The Fall

I’m sitting in the passenger seat of a pick-up truck. Between me and the man driving, the long barrel of a shotgun is leaning against the seat. Around us, the grass has turned yellow in the dry heat. Bunkers are scattered across the fields, their spacious bellies hidden below ground level. “I’m alive and you’re dead,” I think as I drive past the world’s largest survival community.

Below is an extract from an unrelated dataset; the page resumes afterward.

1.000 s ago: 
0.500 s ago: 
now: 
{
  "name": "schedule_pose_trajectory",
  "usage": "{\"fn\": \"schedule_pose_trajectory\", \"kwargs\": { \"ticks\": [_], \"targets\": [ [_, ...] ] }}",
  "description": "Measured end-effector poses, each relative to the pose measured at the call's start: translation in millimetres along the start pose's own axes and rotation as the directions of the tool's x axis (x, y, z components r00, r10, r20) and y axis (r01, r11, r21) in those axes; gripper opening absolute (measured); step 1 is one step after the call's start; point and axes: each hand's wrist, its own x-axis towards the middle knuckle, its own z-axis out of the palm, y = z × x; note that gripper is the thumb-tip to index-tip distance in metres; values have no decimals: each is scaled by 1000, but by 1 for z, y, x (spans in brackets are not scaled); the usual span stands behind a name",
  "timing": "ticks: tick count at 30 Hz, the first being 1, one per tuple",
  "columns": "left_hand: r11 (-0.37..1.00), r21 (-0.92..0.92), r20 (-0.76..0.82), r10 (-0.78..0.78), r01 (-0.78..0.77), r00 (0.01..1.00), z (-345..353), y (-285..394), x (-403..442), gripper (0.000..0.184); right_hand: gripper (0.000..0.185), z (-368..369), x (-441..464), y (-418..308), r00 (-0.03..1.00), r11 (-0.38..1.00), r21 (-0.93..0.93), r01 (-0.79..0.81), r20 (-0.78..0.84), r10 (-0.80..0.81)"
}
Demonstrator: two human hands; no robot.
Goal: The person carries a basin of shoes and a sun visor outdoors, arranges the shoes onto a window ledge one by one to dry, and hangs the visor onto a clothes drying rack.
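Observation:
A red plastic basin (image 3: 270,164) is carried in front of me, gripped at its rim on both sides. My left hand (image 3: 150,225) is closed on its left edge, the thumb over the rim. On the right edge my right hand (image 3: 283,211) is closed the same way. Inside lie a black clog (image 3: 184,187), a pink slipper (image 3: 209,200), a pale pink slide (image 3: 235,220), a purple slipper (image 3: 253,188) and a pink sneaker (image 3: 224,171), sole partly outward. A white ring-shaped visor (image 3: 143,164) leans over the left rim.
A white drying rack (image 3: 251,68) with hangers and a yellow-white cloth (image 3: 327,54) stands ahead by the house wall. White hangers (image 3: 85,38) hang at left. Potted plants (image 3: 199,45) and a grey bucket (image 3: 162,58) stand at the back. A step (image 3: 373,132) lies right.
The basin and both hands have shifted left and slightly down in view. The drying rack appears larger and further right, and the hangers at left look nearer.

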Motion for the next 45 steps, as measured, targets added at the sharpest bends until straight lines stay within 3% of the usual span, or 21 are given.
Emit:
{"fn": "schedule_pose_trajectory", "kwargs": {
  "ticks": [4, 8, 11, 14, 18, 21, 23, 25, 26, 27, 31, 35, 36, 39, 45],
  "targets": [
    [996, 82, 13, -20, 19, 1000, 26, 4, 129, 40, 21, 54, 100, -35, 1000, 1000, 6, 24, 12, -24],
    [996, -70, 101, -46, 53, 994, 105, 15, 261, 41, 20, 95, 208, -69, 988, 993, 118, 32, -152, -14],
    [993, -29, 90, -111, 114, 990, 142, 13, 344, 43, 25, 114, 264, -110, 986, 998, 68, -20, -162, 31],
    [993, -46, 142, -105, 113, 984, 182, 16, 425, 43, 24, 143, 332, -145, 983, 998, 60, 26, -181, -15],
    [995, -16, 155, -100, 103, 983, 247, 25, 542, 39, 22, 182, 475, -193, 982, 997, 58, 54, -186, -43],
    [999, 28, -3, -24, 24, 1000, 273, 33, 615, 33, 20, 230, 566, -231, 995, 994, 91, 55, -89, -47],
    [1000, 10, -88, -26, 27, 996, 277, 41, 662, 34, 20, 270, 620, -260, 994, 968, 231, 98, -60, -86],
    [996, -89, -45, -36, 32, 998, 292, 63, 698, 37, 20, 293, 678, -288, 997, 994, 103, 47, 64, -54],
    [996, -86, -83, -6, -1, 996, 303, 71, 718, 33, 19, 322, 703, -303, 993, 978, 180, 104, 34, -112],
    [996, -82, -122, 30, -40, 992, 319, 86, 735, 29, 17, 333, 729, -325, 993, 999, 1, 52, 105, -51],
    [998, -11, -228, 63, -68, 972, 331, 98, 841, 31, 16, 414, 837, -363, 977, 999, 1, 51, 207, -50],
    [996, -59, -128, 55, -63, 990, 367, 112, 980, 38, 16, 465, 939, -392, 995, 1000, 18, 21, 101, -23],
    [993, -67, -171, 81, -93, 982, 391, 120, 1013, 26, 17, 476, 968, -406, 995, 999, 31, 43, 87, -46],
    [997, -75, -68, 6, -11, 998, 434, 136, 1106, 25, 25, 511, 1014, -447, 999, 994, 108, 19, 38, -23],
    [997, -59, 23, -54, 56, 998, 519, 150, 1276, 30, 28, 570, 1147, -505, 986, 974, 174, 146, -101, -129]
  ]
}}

The place is infested by rattlesnakes. It’s a gated community, but some bunker owners nonetheless choose to erect barbed wire fences around their properties, too. Despite the snakes and the isolation, people claim to feel safe here, safer, in fact, than they felt in their previous homes in Minnesota, California or Arizona.
Journal entry:
4 September 2022.
Edgemont, South Dakota, USA.
Giulia Mangione


Giulia Mangione was born in Italy in 1987 and lives and works in Oslo. Working with text, film and images, she spends extended periods of time documenting alternative societies: from a hippie collective in Tuscany, to the fleeting community developing during a 6-day journey on the Trans-Siberian Railway.
For The Fall, she traveled from Patmos in Greece via La Palma in the Canary Islands, to the West Coast of the United States. On what she calls “a photographic road trip towards the apocalypse”, she visited people who in various ways prepare for potentially catastrophic events, from survival experts to bunker dwellers and so-called doomsday preppers – people who prepare for judgment day.
The result is an almost poetic exploration of landscape and people, traces and points towards the future, where the commonality is our shared quest for unity and community.